Task item ▸ Given the records below, would you repeat exactly the lines that begin at the one containing "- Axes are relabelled" and end at the one containing "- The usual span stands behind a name", inclusive?

Data for processing ▸
- - -
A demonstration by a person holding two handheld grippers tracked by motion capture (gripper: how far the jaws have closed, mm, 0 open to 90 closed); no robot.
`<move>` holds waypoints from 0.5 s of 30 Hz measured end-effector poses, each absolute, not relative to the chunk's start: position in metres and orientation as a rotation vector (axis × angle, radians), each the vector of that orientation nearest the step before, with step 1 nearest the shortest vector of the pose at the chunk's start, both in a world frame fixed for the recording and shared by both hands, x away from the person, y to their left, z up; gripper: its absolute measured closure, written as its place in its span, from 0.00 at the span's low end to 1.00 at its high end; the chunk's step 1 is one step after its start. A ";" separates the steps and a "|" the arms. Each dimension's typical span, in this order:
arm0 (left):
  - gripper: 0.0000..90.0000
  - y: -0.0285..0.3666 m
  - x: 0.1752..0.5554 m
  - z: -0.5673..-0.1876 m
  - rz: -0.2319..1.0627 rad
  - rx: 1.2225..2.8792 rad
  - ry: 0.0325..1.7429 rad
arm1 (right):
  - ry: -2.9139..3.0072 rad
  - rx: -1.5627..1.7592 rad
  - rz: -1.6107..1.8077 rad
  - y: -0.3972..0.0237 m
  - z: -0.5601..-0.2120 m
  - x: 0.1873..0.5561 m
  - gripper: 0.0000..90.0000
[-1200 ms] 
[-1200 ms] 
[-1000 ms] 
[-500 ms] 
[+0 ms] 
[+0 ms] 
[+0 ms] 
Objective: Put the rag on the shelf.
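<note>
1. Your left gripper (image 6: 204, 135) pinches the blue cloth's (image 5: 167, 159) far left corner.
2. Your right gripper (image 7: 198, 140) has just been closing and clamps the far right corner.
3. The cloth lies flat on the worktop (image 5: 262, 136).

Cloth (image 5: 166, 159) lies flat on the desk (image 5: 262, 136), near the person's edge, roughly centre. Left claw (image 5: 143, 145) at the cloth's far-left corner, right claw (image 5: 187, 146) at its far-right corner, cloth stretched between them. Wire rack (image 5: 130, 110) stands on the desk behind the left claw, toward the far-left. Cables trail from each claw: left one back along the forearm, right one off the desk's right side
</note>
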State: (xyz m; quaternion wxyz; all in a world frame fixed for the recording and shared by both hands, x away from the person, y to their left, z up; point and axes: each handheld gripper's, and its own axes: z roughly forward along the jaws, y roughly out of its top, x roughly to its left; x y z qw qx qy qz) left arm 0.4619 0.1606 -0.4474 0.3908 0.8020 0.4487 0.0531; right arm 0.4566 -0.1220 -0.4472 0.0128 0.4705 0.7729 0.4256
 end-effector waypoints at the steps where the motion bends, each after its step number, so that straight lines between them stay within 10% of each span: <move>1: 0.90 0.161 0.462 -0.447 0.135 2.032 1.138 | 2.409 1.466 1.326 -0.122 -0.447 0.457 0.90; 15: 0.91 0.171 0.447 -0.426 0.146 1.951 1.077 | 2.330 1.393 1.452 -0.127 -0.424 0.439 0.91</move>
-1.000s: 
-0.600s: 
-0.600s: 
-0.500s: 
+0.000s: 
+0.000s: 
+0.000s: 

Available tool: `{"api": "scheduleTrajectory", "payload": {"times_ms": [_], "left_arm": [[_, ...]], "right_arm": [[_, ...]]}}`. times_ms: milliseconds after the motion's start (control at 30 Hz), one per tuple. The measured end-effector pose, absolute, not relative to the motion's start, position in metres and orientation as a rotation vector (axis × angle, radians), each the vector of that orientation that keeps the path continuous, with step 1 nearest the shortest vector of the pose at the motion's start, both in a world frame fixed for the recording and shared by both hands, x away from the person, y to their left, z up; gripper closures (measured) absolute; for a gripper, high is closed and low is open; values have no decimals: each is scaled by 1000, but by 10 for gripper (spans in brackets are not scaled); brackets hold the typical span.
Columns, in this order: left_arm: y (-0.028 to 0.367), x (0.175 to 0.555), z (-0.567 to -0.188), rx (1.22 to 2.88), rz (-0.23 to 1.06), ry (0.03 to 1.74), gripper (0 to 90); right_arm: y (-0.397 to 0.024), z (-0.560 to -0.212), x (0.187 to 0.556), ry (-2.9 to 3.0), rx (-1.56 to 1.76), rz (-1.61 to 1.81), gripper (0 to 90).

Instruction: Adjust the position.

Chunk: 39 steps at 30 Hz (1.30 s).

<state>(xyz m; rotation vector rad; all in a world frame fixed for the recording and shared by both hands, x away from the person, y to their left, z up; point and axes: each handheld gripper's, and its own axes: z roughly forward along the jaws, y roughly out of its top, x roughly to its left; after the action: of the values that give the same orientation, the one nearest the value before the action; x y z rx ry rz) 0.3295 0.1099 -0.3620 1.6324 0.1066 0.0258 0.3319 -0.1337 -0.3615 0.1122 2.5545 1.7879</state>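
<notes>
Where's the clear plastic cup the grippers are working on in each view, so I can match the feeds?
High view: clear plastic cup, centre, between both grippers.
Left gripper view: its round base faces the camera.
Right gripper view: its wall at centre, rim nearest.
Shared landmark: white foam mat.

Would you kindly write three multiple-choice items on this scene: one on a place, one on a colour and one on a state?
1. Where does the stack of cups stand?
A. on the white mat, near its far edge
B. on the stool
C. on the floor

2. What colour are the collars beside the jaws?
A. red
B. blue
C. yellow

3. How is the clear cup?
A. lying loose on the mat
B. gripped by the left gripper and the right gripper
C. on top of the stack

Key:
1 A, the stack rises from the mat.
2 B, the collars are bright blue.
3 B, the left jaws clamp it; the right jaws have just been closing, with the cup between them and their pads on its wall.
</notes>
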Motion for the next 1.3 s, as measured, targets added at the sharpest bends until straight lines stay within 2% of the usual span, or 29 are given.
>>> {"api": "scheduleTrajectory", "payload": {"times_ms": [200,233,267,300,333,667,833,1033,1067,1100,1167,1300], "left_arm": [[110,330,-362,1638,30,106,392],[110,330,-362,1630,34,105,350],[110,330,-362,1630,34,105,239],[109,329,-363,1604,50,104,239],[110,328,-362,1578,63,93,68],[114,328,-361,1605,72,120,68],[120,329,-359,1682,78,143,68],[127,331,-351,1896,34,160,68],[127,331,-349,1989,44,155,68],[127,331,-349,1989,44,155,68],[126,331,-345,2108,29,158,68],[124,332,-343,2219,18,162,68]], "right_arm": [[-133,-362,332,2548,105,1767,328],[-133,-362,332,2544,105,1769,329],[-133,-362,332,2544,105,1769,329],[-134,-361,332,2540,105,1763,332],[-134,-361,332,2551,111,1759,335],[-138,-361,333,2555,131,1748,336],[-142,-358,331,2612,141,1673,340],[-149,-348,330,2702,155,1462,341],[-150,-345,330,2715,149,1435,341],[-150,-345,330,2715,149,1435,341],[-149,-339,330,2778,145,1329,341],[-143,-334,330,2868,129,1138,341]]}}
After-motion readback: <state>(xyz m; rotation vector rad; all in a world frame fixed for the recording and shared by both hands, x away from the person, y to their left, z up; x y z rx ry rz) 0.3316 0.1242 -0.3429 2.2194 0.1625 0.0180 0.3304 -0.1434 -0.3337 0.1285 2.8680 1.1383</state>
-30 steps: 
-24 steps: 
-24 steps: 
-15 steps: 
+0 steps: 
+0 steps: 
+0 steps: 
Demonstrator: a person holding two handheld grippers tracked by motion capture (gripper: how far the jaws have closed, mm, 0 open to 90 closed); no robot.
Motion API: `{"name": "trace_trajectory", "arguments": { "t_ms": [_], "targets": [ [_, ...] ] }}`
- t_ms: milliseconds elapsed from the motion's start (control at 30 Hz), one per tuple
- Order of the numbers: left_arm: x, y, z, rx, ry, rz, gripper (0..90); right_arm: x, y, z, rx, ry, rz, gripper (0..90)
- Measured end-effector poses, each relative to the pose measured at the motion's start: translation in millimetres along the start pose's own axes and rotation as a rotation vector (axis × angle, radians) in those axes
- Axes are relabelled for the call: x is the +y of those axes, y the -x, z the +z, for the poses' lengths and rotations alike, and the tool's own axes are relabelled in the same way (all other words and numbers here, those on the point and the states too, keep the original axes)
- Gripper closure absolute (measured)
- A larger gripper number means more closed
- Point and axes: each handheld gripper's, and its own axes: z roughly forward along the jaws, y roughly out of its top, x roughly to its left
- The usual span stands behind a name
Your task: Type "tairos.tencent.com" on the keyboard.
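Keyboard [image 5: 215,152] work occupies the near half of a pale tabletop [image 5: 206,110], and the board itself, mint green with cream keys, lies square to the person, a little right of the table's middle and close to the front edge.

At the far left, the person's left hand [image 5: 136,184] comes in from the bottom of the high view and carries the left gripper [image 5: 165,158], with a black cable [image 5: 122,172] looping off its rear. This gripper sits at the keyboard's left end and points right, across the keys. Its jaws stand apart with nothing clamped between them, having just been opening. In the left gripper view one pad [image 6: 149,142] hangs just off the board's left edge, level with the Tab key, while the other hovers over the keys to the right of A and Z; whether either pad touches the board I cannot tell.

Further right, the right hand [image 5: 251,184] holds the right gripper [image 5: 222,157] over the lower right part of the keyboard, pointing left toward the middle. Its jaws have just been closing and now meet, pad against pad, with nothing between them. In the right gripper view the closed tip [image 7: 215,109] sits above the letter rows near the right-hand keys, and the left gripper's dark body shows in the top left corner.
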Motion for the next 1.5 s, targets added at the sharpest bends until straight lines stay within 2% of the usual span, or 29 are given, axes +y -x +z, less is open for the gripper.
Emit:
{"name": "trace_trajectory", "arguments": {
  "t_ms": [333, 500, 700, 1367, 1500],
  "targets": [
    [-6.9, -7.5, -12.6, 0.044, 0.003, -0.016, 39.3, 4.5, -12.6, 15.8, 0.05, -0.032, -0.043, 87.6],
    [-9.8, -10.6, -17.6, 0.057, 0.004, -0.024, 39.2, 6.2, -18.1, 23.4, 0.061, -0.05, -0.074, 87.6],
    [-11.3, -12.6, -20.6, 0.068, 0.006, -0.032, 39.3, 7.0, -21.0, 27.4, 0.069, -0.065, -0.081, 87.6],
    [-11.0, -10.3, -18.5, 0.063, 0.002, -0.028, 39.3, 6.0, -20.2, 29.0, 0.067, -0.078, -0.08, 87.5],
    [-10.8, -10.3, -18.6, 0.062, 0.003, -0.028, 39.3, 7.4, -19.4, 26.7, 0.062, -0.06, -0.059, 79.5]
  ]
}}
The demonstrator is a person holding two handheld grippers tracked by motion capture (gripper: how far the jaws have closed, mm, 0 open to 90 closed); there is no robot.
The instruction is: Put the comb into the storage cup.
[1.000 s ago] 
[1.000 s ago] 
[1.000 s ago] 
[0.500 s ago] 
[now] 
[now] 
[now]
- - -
Your solution ▸
- Axes are relabelled for the call: x is the +y of those axes, y the -x, z the +z, for the poses' lengths and rotations alike, and the tool's own axes are relabelled in the same way (all other words and numbers here, those on the point and the states too, keep the original axes)
- Gripper closure absolute (measured)
- A larger gripper number means more closed
- Point and axes: each handheld gripper's, and its own axes: z roughly forward along the jaws, y roughly out of its top, x roughly to its left
- The usual span stands behind a name

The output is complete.